Start of Provided data

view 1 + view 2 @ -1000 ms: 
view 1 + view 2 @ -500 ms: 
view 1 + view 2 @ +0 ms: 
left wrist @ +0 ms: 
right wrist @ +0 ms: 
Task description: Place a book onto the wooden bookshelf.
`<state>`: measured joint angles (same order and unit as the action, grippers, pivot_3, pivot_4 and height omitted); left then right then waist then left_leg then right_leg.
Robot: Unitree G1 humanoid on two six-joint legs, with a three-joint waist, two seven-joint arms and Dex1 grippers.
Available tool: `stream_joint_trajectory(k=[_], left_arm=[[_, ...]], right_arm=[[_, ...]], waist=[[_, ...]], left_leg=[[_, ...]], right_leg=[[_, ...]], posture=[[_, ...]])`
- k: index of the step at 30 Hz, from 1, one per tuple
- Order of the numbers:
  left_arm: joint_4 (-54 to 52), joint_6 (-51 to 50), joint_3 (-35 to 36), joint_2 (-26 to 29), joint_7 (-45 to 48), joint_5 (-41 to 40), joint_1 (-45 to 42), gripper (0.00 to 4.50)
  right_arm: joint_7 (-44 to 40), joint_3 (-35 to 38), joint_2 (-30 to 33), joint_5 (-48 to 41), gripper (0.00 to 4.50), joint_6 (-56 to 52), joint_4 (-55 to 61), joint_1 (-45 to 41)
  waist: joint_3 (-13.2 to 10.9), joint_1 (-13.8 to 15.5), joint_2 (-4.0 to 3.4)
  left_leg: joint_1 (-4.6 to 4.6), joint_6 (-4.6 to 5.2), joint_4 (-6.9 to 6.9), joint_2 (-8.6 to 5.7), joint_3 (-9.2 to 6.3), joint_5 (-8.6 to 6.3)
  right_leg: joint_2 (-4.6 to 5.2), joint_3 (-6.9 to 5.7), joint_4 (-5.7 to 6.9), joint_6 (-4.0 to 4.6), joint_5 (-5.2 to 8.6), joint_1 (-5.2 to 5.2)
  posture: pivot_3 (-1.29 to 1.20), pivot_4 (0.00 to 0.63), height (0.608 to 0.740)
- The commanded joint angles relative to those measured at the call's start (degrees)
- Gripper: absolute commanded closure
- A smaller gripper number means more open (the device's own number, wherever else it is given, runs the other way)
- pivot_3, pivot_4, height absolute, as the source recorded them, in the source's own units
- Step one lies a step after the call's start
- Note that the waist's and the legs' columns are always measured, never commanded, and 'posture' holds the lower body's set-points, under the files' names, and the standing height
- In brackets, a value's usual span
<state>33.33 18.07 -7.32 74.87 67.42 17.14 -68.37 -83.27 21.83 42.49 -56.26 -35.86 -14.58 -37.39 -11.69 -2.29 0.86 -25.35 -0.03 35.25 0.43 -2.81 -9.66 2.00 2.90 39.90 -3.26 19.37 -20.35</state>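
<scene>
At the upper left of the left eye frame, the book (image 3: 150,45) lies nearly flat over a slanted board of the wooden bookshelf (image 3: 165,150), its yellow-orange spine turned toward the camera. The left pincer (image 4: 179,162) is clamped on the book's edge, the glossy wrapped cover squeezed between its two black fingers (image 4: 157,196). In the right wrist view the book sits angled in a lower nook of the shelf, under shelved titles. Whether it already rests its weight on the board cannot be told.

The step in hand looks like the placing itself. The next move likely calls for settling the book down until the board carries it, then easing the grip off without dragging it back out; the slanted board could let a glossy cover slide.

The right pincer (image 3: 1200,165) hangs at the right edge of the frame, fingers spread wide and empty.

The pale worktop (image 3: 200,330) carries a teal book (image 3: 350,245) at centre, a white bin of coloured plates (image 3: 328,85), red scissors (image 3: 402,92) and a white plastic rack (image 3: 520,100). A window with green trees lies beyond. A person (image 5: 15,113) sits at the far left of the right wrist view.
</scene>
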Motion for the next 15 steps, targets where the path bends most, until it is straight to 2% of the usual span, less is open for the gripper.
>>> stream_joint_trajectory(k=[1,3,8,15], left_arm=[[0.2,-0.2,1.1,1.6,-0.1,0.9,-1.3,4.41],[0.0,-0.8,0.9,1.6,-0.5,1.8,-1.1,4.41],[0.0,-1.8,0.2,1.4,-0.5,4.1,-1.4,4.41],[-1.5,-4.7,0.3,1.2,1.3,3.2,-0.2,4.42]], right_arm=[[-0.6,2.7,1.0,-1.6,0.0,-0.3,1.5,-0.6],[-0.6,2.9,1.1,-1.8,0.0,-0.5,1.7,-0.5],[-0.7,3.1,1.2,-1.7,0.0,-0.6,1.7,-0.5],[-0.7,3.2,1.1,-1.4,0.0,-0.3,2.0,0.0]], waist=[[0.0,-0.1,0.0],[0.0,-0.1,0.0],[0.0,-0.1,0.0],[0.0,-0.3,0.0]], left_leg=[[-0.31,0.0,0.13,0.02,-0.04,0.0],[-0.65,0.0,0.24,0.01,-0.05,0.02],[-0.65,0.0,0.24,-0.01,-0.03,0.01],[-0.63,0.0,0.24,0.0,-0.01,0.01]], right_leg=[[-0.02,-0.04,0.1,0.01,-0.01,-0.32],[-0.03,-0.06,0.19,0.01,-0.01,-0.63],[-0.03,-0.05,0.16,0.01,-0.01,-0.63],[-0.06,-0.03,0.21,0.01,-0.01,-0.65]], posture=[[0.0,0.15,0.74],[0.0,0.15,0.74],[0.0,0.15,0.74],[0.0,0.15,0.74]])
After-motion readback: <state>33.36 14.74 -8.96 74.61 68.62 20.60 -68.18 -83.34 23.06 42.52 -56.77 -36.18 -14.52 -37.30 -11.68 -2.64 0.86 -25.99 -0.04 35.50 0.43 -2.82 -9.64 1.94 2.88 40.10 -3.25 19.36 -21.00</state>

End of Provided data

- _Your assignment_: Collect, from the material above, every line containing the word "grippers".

- _Exercise response_:
`<state>`: measured joint angles (same order and unit as the action, grippers, pivot_3, pivot_4 and height omitted); left then right then waist then left_leg then right_leg.
Robot: Unitree G1 humanoid on two six-joint legs, with a three-joint waist, two seven-joint arms and Dex1 grippers.

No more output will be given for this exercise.